▶ **What to produce**
Provide again, from the entries below, every line from the one containing "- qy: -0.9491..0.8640" through the one containing "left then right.", exactly as written, and no other line.

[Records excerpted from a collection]
★ ★ ★
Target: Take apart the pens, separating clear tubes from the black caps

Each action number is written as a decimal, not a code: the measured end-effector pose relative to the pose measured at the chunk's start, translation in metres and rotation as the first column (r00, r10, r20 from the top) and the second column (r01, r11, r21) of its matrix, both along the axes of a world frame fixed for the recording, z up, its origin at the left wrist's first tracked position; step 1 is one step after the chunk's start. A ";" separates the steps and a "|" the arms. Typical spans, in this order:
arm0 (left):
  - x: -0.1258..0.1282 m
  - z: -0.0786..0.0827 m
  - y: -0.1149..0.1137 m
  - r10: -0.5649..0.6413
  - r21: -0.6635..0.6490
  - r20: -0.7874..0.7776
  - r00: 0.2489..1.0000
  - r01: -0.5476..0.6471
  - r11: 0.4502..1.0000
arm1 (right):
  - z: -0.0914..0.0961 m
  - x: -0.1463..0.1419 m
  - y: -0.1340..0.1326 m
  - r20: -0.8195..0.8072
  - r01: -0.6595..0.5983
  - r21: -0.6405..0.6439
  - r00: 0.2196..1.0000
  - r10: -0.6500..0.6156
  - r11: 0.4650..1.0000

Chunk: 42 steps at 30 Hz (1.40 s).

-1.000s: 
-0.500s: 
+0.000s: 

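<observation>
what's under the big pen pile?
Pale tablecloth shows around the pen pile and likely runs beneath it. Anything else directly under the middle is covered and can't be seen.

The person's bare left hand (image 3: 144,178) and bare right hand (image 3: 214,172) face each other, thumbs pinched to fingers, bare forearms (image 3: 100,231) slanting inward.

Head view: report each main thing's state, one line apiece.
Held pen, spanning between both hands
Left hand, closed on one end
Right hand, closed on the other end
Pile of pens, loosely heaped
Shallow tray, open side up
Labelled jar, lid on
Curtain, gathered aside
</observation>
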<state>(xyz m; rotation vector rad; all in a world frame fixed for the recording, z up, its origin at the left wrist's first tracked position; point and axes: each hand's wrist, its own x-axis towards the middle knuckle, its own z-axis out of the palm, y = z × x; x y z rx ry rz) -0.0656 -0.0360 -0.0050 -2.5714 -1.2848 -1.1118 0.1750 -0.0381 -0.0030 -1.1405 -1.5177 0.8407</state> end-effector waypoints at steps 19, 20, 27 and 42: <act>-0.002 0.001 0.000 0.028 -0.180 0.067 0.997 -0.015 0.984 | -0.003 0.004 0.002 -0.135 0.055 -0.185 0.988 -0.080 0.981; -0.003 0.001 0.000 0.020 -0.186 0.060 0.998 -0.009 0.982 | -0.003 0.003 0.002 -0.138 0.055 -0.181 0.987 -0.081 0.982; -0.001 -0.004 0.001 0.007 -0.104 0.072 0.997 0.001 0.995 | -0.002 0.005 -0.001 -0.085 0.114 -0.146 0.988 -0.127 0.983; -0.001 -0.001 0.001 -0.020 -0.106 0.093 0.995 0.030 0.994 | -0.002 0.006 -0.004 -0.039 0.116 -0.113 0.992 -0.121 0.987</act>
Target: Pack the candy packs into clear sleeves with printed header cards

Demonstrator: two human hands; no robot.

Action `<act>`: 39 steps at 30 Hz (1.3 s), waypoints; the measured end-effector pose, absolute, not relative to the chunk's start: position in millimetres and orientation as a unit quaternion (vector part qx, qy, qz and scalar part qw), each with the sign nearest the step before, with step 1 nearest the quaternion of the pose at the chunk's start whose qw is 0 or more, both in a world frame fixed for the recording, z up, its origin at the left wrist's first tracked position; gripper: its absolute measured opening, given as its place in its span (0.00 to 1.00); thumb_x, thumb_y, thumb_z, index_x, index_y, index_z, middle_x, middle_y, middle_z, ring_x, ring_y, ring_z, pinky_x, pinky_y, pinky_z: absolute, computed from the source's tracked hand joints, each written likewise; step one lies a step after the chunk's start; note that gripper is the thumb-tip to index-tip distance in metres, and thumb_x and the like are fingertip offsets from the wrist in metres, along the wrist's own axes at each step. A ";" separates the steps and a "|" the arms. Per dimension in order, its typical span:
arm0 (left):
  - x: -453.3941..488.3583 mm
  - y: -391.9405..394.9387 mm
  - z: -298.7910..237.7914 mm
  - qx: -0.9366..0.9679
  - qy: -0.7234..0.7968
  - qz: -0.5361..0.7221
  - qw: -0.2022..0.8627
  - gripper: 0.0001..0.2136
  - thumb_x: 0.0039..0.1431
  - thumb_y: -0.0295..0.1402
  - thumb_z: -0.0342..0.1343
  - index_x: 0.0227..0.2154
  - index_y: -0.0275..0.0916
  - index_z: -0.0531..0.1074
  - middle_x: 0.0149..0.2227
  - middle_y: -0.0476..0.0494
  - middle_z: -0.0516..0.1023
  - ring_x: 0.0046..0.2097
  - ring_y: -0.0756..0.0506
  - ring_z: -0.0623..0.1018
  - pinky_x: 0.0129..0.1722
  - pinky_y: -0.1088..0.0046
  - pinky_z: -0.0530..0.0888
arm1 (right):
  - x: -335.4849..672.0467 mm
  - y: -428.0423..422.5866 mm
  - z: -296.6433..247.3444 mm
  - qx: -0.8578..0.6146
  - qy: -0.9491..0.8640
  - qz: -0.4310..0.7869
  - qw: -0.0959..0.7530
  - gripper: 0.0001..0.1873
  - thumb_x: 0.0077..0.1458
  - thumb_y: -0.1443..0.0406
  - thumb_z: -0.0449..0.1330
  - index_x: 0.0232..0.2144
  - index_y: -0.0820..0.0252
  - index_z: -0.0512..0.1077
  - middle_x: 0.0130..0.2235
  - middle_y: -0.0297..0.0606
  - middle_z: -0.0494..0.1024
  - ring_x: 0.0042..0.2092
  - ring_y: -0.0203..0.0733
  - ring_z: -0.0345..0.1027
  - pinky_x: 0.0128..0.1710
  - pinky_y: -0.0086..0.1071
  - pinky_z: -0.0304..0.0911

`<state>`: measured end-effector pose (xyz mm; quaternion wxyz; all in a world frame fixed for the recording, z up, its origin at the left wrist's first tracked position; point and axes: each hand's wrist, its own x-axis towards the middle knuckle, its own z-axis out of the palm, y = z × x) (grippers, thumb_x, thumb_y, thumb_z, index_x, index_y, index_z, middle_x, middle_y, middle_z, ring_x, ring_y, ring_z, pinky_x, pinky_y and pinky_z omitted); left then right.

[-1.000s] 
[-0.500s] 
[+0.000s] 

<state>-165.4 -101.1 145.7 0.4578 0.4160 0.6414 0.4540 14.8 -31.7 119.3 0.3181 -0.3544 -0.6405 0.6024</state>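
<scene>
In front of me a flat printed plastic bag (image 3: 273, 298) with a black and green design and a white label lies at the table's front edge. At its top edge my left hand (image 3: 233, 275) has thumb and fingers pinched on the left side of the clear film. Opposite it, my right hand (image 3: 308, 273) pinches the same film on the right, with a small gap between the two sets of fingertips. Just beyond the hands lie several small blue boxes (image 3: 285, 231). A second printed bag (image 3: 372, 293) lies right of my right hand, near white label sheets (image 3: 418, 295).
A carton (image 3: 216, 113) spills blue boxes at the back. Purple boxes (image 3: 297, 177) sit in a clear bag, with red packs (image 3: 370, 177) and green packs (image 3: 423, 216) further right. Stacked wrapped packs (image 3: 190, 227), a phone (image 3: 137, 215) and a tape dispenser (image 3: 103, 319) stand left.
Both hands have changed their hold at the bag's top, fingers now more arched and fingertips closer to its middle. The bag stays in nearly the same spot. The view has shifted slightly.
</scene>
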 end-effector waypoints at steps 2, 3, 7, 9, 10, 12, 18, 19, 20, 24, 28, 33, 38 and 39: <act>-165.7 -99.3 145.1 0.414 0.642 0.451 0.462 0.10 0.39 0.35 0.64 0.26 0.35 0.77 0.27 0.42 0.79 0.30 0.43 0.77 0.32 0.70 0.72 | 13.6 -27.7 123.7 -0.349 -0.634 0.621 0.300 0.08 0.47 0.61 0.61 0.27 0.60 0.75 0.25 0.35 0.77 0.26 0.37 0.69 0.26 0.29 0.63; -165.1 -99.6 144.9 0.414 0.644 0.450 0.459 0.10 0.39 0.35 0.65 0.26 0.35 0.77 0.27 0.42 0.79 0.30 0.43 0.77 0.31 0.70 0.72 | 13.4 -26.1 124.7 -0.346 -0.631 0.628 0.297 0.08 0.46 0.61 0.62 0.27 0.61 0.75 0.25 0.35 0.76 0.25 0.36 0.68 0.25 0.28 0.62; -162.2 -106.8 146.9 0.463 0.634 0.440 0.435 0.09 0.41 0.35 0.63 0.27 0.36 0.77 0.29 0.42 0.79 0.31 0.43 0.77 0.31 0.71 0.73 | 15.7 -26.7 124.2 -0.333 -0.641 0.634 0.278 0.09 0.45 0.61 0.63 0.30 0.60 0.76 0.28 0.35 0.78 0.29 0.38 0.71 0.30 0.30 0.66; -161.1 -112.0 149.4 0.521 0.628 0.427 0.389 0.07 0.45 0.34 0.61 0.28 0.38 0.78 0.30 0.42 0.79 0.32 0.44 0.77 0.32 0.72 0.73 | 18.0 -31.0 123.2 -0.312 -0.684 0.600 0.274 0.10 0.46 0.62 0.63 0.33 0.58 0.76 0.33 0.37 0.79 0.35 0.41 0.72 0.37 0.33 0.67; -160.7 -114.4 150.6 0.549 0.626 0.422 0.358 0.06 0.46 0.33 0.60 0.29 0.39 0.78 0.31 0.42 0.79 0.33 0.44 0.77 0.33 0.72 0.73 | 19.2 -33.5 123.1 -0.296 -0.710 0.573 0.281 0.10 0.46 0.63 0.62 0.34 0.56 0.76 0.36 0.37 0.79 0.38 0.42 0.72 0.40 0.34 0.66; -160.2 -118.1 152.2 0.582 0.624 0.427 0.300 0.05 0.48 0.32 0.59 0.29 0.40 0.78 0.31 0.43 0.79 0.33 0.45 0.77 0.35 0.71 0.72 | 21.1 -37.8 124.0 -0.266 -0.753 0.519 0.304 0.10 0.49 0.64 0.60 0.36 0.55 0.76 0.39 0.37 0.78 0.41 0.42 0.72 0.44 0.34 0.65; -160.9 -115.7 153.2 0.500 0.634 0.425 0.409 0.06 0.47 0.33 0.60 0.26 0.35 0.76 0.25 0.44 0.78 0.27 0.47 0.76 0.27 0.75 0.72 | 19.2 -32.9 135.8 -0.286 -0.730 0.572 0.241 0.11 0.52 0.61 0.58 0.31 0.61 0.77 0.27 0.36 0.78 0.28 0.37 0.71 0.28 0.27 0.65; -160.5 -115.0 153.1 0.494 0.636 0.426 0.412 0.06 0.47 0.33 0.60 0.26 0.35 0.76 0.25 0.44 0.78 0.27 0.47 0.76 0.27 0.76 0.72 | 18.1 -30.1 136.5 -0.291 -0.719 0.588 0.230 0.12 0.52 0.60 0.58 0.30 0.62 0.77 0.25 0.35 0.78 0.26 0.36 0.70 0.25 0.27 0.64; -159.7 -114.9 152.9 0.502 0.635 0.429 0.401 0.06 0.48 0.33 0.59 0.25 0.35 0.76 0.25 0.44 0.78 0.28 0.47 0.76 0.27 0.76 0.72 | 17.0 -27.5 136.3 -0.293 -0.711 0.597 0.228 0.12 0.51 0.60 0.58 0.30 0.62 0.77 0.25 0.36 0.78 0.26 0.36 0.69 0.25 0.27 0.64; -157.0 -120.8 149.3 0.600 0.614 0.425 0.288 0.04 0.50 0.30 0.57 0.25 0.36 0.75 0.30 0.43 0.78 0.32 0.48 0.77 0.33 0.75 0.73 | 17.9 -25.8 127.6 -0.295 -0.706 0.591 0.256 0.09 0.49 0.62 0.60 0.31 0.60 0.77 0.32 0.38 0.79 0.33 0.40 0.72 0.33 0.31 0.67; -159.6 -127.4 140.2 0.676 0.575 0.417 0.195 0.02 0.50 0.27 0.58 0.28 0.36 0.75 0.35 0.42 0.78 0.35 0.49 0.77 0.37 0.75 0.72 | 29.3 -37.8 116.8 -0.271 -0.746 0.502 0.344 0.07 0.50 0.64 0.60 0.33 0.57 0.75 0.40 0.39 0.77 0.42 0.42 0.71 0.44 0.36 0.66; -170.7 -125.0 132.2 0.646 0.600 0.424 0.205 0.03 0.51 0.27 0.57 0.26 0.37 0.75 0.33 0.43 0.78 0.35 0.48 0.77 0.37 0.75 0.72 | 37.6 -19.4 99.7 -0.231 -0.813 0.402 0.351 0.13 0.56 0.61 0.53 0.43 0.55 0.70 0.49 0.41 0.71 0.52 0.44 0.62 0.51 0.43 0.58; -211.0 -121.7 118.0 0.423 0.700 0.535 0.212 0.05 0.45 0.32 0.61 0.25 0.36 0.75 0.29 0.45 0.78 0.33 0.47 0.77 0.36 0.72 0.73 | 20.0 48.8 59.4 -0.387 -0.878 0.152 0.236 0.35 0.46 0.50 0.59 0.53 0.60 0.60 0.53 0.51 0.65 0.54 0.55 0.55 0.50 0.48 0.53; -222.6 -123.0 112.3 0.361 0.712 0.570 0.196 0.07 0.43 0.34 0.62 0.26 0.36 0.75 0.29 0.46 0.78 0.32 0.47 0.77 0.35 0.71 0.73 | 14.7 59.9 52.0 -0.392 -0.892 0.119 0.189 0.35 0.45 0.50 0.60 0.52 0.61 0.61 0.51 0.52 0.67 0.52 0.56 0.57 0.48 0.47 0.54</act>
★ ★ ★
▶ **Written response**
  - qy: -0.9491..0.8640
  - qz: -0.4310..0.7869
  - qw: -0.0959..0.7530
  - gripper: 0.0001..0.1873
  - thumb_x: 0.0077..0.1458
  - thumb_y: -0.1443..0.0406
  - thumb_z: -0.0449..0.1330
  - index_x: 0.0232..0.2144
  - index_y: -0.0820..0.0252
  - index_z: -0.0512..0.1077
  - middle_x: 0.0130..0.2235
  - middle_y: -0.0297..0.0606
  - middle_z: -0.0494..0.1024
  - ring_x: 0.0042..0.2092
  - ring_y: -0.0203..0.0733
  - ring_z: -0.0345..0.1027
  - pinky_x: 0.0128..0.1710
  - pinky_y: -0.0086..0.1071
  - pinky_z: -0.0304..0.0911

`<state>`: measured end-effector pose (xyz mm; quaternion wxyz; all in a world frame fixed for the recording, z up, its origin at the left wrist's first tracked position; point and axes: each hand's wrist, its own x-axis towards the middle knuckle, its own z-axis out of the palm, y = z × x) (grippers, thumb_x, thumb_y, thumb_z, index_x, index_y, index_z, middle_x, middle_y, middle_z, ring_x, ring_y, ring_z, pinky_x, pinky_y and pinky_z omitted); left then right.

Work on this exercise has been finished.